Fourthly, by basing their arguments on anecdotes, the documentary also enters what economists call the “fallacy of composition”. For instance, asking one physician about his living conditions abroad is not representative of all physicians working for NGOs. Physicians working for $1,000 per month with Doctors Without Borders in very endangered places in Syria and Sudan are anonymous heroes that give up a comfortable life in their home countries and that may earn less than people associated to this documentary.

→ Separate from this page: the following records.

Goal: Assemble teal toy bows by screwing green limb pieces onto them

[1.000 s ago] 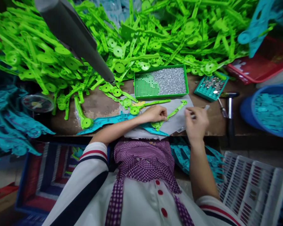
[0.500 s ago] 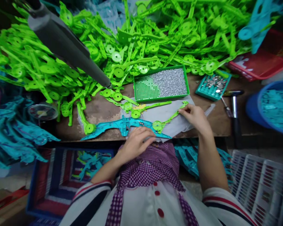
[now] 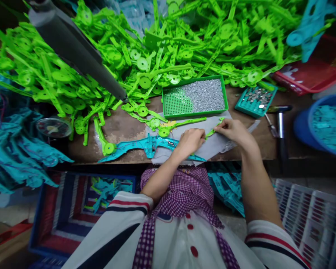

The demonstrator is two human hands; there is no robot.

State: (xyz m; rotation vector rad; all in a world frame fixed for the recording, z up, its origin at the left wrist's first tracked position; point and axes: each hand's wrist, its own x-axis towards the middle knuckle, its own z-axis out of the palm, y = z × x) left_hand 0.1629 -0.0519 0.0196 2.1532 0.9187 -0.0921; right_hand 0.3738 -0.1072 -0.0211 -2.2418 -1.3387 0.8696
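Observation:
My right hand (image 3: 232, 130) pinches the far end of a lime-green plastic arm (image 3: 211, 133). Curled over the same arm further down is my left hand (image 3: 192, 142), its fingers closed and partly hiding the arm's round end. Beneath lies a turquoise bow-shaped plastic frame (image 3: 131, 145), flat along the table's front edge; a small metal part (image 3: 171, 143) shows on it. Another green arm with a disc (image 3: 109, 148) touches the frame's left end. Just behind the frame rests a loose green arm (image 3: 184, 123).
A large heap of green arms (image 3: 184, 54) fills the back. A green tray (image 3: 194, 97) holds small metal pieces; a teal box (image 3: 254, 100) holds metal discs. To the right are a hammer (image 3: 280, 125) and blue bucket (image 3: 304, 125). A grey machine shaft (image 3: 81, 52) slants down at left.
My left hand has moved up and right from the frame's front edge onto the green arm. My right hand stays at the arm's far end. The view has shifted slightly.

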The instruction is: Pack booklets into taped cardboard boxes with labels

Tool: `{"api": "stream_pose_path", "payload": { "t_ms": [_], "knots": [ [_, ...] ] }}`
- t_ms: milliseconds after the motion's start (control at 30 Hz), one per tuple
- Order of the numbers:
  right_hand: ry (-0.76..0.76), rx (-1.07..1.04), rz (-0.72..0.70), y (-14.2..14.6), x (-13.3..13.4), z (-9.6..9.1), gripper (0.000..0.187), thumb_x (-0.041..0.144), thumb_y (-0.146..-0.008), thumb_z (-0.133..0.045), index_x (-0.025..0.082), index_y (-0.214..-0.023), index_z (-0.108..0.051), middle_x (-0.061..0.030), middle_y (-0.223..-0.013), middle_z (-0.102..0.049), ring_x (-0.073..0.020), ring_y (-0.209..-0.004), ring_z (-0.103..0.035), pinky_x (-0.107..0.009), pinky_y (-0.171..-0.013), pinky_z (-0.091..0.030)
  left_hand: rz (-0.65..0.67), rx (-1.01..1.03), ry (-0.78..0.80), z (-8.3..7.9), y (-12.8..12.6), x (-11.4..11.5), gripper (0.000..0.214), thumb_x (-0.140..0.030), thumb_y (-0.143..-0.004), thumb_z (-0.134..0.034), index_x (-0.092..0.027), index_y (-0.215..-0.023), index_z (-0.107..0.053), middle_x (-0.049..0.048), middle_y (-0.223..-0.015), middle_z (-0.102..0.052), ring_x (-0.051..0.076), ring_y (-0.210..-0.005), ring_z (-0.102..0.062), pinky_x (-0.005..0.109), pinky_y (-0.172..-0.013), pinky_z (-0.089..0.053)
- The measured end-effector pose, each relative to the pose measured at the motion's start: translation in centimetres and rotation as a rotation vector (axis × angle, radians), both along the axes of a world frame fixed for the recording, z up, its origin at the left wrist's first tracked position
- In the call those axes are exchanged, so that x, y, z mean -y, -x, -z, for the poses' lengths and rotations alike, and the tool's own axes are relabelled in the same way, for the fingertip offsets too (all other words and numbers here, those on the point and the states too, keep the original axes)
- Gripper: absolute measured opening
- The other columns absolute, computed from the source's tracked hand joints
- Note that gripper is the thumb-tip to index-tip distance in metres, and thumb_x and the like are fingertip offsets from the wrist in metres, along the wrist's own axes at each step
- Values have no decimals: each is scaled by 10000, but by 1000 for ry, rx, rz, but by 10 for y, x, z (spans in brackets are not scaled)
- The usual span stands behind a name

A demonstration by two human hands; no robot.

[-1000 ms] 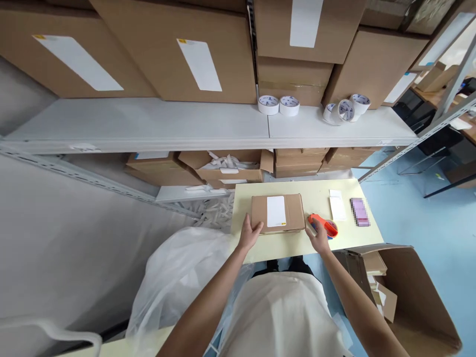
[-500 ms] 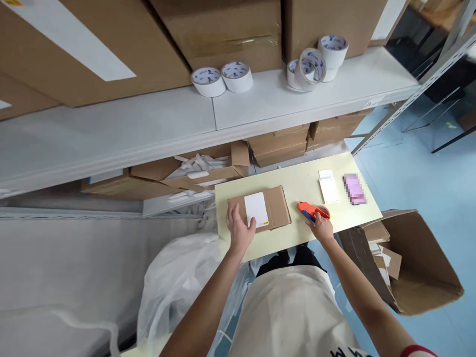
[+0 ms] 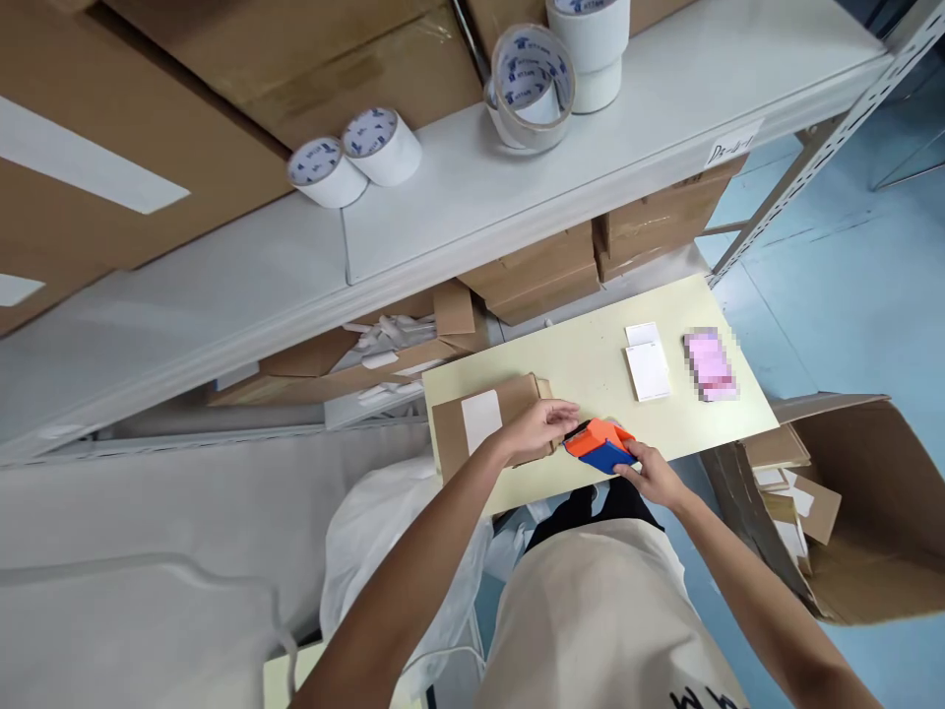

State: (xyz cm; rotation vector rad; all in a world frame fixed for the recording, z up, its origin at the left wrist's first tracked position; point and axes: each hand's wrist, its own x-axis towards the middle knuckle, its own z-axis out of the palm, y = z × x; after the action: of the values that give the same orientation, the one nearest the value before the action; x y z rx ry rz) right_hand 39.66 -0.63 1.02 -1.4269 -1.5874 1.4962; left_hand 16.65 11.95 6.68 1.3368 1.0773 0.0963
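Observation:
My right hand (image 3: 654, 473) grips an orange and blue tape dispenser (image 3: 601, 448), held tilted over the front edge of the small pale yellow table (image 3: 591, 345). Close to the dispenser's front end is my left hand (image 3: 542, 428), its fingers reaching out and slightly bent. I see no tape clearly between those fingers. Under and beside the left hand lies a brown cardboard box (image 3: 450, 423) with a white label (image 3: 481, 418) on top. The left forearm and hand hide part of the box's near side and right end.
White cards (image 3: 648, 369) and a blurred pink item (image 3: 710, 364) lie on the table's right. An open carton (image 3: 886, 492) with flat packets stands at right. Tape rolls (image 3: 384, 148) sit on the grey shelf (image 3: 243, 266) above. A white plastic bag (image 3: 399, 532) hangs left.
My left hand has left the box's label and moved right to the dispenser's front. The dispenser, in my right hand, has been lifted and turned so its blue side shows. The camera view has shifted.

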Motion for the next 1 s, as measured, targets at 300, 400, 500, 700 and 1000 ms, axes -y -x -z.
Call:
{"api": "stream_pose_path", "payload": {
  "t_ms": [300, 400, 500, 700, 1000],
  "knots": [
    [325, -409, 212, 4, -6, 21, 532, 722, -785, -525, 194, -821, -582, 2, -684, -594, -154, -624, -534, -268, -580, -446, 250, -372, -208, 0, -32, -37, 327, -384, -797, -554, -166, -563, -622, -10, -513, -559, 114, -511, -486, 232, -506, -327],
    [522, -572, 433, 23, -7, 30, 626, 823, -710, -507, 200, -646, -504, 38, -534, -485, -107, -492, -418, -244, -487, -372, 402, -617, -189, 1, -47, -55, 315, -335, -762, -546, -171, -500, -607, -23, -435, -481, 107, -455, -433, 242, -488, -273],
    [696, -681, 586, 44, -1, 37, 623, 810, -673, -573, 197, -588, -497, 39, -499, -475, -90, -459, -375, -241, -468, -335, 592, -821, -115, 6, -64, -65, 254, -324, -706, -581, -195, -491, -623, -27, -396, -445, 119, -441, -428, 261, -497, -266],
    [877, -746, 685, 77, 48, 59, 623, 803, -623, -623, 184, -576, -570, 22, -496, -520, -96, -465, -388, -253, -476, -314, 884, -1030, -164, 29, -66, -65, 276, -305, -760, -551, -204, -517, -637, 60, -574, -625, 204, -630, -593, 294, -591, -365],
    [1084, -805, 666, 124, 99, 64, 648, 820, -604, -610, 179, -553, -530, 40, -478, -468, -83, -464, -349, -244, -468, -263, 1092, -1246, -385, 43, -44, -49, 304, -145, -813, -444, -100, -829, -744, 212, -869, -701, 336, -881, -649, 407, -714, -445]
  ]
}}
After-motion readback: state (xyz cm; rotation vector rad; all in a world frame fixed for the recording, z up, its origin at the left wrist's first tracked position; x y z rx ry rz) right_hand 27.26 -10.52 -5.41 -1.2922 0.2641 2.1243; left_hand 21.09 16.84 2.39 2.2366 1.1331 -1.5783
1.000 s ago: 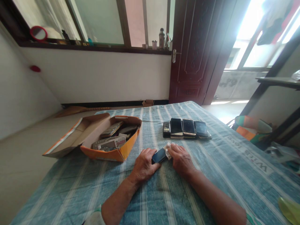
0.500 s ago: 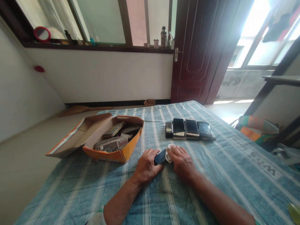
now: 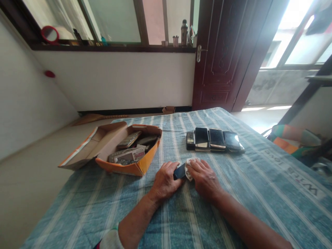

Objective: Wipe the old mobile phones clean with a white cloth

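Observation:
Between my hands is a dark blue mobile phone (image 3: 179, 172), low over the striped cloth. My left hand (image 3: 166, 180) is closed around its left end, thumb on the near side and fingers on the far side. My right hand (image 3: 203, 176) grips a crumpled white cloth or tissue (image 3: 189, 169) and presses it against the phone's right end, which is hidden beneath. Beyond my right hand several phones lie in a row: a small keypad phone (image 3: 190, 140), a black phone (image 3: 201, 138), a gold-edged phone (image 3: 217, 138) and a dark glossy one (image 3: 232, 141).
Left of my hands stands an open orange cardboard box (image 3: 145, 164) with old phones inside, its lid (image 3: 90, 143) folded out leftward. Blue striped fabric (image 3: 171, 221) covers the surface. A dark red door (image 3: 220, 69) stands behind, and a colourful bag (image 3: 287, 138) is at right.
The view has shifted slightly, so everything sits a little further right and higher. Both hands keep their hold, with the white cloth still against the phone.

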The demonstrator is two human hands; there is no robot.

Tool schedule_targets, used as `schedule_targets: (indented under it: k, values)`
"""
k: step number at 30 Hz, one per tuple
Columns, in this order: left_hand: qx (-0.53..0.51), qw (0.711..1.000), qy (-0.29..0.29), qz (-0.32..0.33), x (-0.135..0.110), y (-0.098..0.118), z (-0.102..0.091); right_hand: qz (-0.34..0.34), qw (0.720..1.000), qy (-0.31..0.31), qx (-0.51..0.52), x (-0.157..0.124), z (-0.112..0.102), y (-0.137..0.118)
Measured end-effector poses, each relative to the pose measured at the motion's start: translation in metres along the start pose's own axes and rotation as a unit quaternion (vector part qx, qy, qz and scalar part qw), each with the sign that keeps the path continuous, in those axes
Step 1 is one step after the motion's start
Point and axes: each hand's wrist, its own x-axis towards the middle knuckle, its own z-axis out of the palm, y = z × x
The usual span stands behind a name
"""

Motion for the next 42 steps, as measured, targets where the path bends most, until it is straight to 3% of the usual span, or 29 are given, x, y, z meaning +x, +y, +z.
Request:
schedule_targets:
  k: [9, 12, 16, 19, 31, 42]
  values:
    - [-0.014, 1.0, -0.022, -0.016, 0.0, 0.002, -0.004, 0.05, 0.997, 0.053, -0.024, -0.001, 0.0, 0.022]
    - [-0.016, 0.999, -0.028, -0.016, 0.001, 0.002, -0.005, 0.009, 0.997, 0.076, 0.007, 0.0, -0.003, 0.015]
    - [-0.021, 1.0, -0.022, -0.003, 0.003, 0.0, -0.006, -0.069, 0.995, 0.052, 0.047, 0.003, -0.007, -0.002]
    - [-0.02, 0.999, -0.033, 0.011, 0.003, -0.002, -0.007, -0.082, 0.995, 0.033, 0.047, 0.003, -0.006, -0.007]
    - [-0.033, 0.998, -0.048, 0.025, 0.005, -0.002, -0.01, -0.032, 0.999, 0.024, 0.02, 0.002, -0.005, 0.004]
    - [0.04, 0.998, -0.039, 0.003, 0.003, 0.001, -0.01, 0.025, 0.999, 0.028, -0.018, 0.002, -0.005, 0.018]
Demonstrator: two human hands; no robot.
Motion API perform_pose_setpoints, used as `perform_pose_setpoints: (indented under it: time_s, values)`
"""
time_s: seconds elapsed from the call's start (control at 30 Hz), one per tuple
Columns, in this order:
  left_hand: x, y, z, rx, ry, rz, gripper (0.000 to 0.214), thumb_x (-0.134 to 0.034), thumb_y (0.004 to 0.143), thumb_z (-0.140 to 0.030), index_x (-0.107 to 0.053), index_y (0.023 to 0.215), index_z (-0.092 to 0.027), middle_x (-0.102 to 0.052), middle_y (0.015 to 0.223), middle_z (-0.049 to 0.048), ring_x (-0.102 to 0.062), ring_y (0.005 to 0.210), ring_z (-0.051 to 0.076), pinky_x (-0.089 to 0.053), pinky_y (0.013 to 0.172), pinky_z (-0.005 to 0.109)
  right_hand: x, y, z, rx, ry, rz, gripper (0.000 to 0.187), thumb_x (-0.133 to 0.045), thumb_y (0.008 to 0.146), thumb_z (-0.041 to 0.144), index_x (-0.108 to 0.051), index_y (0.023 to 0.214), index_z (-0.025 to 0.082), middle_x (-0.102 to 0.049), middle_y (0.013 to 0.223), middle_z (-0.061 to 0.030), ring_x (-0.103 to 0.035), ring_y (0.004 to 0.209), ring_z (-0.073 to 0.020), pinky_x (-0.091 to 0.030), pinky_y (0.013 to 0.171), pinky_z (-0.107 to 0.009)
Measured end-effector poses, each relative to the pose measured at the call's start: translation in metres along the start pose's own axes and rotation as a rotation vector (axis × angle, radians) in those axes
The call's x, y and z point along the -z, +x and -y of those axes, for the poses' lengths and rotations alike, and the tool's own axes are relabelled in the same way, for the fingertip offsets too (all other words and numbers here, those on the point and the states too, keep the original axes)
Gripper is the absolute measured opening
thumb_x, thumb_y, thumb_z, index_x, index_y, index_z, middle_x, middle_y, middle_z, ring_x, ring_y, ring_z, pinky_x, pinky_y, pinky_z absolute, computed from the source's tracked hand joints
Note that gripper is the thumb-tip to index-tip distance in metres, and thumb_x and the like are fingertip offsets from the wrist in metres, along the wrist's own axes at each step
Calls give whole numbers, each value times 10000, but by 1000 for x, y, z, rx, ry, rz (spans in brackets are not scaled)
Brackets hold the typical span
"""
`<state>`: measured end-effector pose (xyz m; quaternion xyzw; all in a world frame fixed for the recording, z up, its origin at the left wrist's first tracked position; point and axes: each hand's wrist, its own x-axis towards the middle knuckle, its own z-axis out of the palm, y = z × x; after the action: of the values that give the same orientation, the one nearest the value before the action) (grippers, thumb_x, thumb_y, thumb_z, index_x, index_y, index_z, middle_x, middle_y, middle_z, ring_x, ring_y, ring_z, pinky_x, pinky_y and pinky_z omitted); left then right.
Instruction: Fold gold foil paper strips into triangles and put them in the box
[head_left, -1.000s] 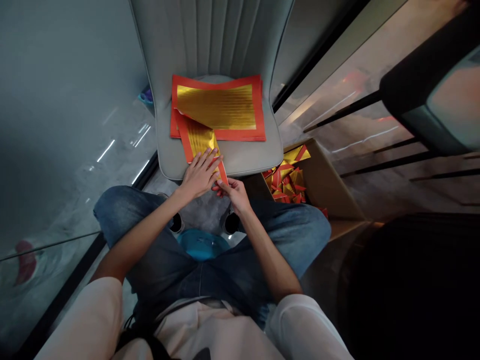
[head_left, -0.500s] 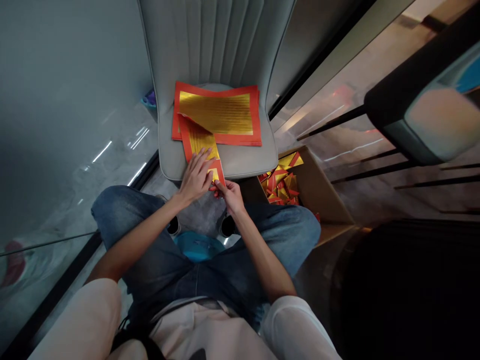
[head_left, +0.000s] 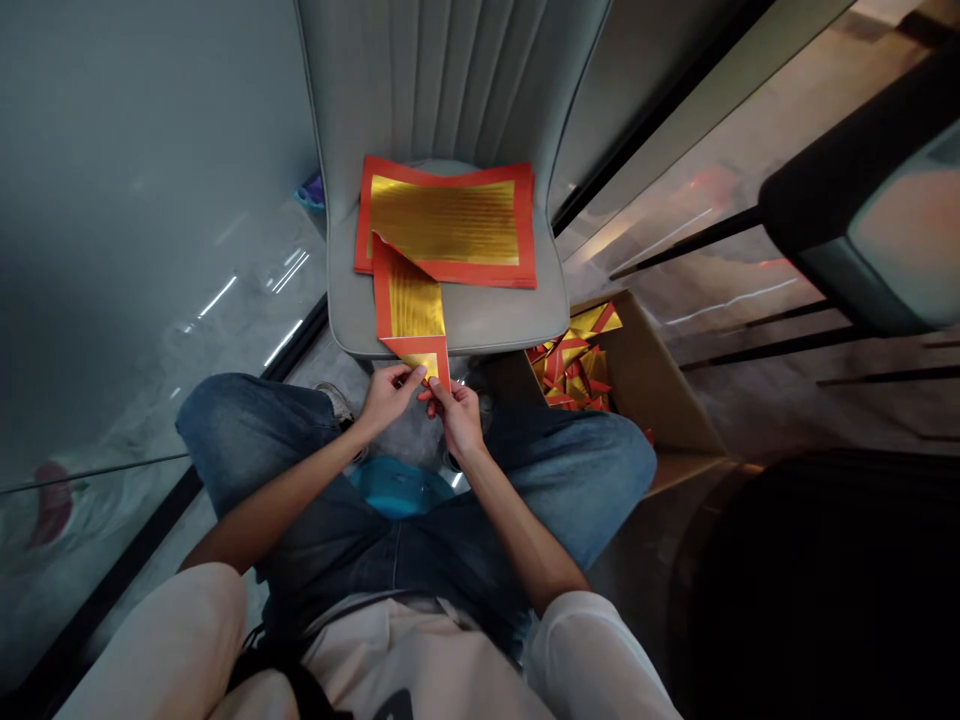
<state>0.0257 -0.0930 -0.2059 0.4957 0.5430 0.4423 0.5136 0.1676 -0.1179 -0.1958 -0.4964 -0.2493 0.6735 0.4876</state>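
A folded strip of gold paper with a red border (head_left: 409, 305) hangs over the front edge of a grey chair seat (head_left: 495, 315). Its lower end is folded into a small triangle. My left hand (head_left: 388, 393) pinches that folded end from the left, and my right hand (head_left: 456, 412) pinches it from the right and below. Both hands are closed on the paper, just in front of the seat edge and above my knees. Further back on the seat lies a stack of flat gold sheets with red borders (head_left: 450, 220).
A cardboard box (head_left: 645, 380) with several folded red-and-gold pieces (head_left: 574, 360) stands on the floor to the right of the chair. A blue stool (head_left: 397, 487) shows between my legs. A dark chair (head_left: 862, 200) stands at the right. Glossy floor lies at the left.
My left hand lay flat on the strip on the seat; now it has drawn back to the seat's front edge and pinches the folded end. The strip's end is now folded into a triangle.
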Motion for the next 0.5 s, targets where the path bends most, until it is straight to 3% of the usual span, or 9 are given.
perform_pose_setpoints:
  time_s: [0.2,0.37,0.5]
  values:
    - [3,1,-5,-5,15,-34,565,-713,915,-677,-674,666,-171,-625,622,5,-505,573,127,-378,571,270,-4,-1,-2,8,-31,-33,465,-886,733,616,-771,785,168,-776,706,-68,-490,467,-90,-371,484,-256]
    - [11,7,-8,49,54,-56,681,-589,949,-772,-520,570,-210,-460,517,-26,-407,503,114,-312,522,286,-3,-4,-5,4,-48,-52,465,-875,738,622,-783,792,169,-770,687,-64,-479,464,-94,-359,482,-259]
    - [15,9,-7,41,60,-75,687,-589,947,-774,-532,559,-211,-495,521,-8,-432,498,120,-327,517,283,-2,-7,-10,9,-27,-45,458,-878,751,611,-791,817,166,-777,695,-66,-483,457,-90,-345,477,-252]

Another example is when the documentary shows innovators from developing countries without acknowledging that they were among the few privileged residents of these countries that could receive a good education. Innovation requires high quality education, but many rural areas in many poor countries do not even have a free university or free secondary schools for the poor. NGOs and local states can work together to provide higher access to education.

The film argues through examples that “good jobs are the solution.” No one would disagree. However, the big question remains unaddressed: If no country has been able to provide well-paid jobs to everyone, how can a poor economy with limited resources do that for everyone?

I believe that solidarity is better than indifference, and that the ultimate causes of poverty are in the structure of the system, not in the few people that are trying to counteract the system with their available tools. By providing superficial recommendations and pointing fingers at the wrong factors, I believe that this documentary does “more harm than good”.